To gather data, you must de facto provide one ticker for each security, but if you forgot the ticker, Google is usually your friend!

We will need define to find a few more parameters: - The 2 variables start_date and end_date to keep some flexibility, - The variable tickers will store our ticker list, and pass it as a parameter to Yahoo, in order to specify our query.

Code
#collapse-hide

start_date = '2015-01-01'
end_date = '2022-05-14'
tickers = ['SPY', 'GLD', 'AGG', 'CAC.PA']
df = yf.download(tickers,  start=start_date, end=end_date)

# This ones keep the decimals to one on the website. 
# This is especially useful to print dataframes.
df = df.round(decimals=2)
[                       0%                       ][**********************50%                       ]  2 of 4 completed[**********************75%***********            ]  3 of 4 completed[*********************100%***********************]  4 of 4 completed

Visual data check

By default, Yahoo Finance provides us with several fields, not all of them will be useful in this introduction, and we will perform some further filtering below.

To quickly check the status of what we now have, note the use of the tail() function below.

Pandas tail() function

Code
df.tail(3)
Adj Close Close High ... Low Open Volume
AGG CAC.PA GLD SPY AGG CAC.PA GLD SPY AGG CAC.PA ... GLD SPY AGG CAC.PA GLD SPY AGG CAC.PA GLD SPY
Date
2022-05-11 95.8 59.1 172.8 379.5 102.8 62.6 172.8 392.8 102.8 62.6 ... 172.2 392.0 102.1 61.7 172.5 398.1 16,462,000.0 45,387.0 9,179,600.0 142,361,000.0
2022-05-12 96.0 58.5 170.2 379.1 103.0 62.0 170.2 392.3 103.1 62.3 ... 169.9 385.1 102.9 61.4 172.1 389.4 9,015,300.0 62,497.0 11,626,800.0 125,090,800.0
2022-05-13 95.6 60.0 168.8 388.1 102.5 63.5 168.8 401.7 102.8 63.5 ... 168.0 395.6 102.8 62.4 168.3 396.7 6,715,600.0 77,603.0 13,031,100.0 104,174,400.0

3 rows × 24 columns

The Adjusted Close field is returned by Yahoo Finance and is exactly what we are looking for.

Adjusted Close corresponds to the time series containing what we usually call the total return, typically compounding the dividends with the price returns.

This reflects the total return delivered by the ETF, should the investor reinvest systematically the dividend paid by the ETF by buying more this ETF. This is probably the most useful field when we aim to assess the long term returns of an asset class.
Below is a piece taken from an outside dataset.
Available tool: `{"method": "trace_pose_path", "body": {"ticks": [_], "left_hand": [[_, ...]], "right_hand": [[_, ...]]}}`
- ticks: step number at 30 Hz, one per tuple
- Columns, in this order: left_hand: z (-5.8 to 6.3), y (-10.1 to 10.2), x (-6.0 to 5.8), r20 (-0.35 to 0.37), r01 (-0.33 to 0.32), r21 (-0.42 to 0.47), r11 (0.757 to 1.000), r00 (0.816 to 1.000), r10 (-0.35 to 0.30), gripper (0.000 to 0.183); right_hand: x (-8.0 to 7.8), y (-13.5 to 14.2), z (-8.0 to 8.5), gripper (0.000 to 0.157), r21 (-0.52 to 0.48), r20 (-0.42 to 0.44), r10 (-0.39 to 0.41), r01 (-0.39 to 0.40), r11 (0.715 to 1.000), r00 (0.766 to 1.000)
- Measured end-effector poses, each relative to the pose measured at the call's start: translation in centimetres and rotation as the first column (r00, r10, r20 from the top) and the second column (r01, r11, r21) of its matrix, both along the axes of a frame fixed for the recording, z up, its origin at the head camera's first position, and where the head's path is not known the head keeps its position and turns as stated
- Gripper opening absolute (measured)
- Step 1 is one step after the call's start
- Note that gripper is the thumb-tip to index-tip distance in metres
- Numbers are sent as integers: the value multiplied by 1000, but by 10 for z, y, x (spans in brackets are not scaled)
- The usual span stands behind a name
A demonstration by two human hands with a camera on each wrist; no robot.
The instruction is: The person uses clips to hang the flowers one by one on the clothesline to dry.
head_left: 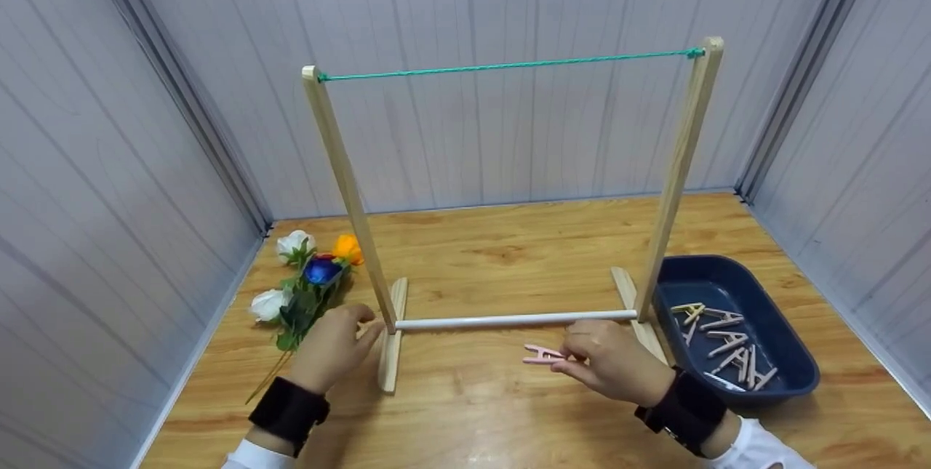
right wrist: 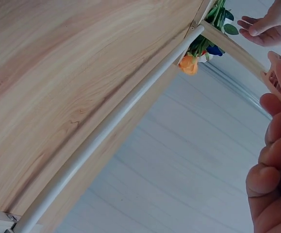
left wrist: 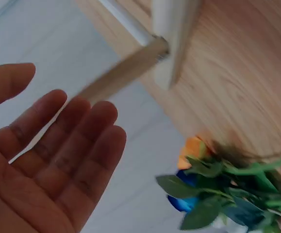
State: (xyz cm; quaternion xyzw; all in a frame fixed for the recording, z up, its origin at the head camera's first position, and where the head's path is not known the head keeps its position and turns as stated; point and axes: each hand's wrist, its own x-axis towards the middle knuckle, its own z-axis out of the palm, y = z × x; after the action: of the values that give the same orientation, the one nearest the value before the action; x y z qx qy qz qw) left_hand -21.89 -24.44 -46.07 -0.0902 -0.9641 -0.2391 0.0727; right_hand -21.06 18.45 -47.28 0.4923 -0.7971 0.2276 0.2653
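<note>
A pink clothespin [head_left: 542, 355] is pinched between thumb and fingers of my right hand [head_left: 614, 360], in front of the frame's white bar [head_left: 516, 321]. In the right wrist view the same clothespin [right wrist: 276, 80] shows at the right edge. My left hand [head_left: 338, 345] holds nothing, beside the foot of the left wooden post [head_left: 350, 196]; the left wrist view shows its palm and loosely extended fingers [left wrist: 89, 155]. Left of that hand lie artificial roses: two white, a blue one [head_left: 322, 270] and an orange one [head_left: 348, 249], stems toward me.
A green cord [head_left: 509, 66] is strung between the tops of both posts, the right post [head_left: 680, 178] included. At the right, a dark blue tub [head_left: 789, 331] contains several clothespins [head_left: 727, 342]. Grey panel walls [head_left: 502, 134] surround the wooden tabletop [head_left: 480, 411] on three sides.
</note>
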Motion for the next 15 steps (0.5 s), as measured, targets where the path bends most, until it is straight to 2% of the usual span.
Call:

To quickly check the status of what we now have, note the use of the tail() function below, which get the last n rows of the dataset. Combined with Jupyter’s power in printing data, it’s probably the fastest way to navigate and check a particular dataset.

Pandas tail() function

Code
df['Adj Close'].tail(3)
AGG CAC.PA GLD SPY
Date
2022-05-11 95.8 59.1 172.8 379.5
2022-05-12 96.0 58.5 170.2 379.1
2022-05-13 95.6 60.0 168.8 388.1

Plot the raw time series using the seaborn library

To quickly check that we got the right data, let’s visualise it.

Code
#collapse-hide
import seaborn as sns

# Apply the default theme
sns.set_style('whitegrid')

plt.figure(figsize=(15,6))
p = sns.lineplot(data=df['Adj Close'])
p.set_ylabel("Close Price")
pass

Plot the normalised the time series

The chart above is useful, but the vast difference between the ETFs’ values makes it a bit hard to actually track each respective time series.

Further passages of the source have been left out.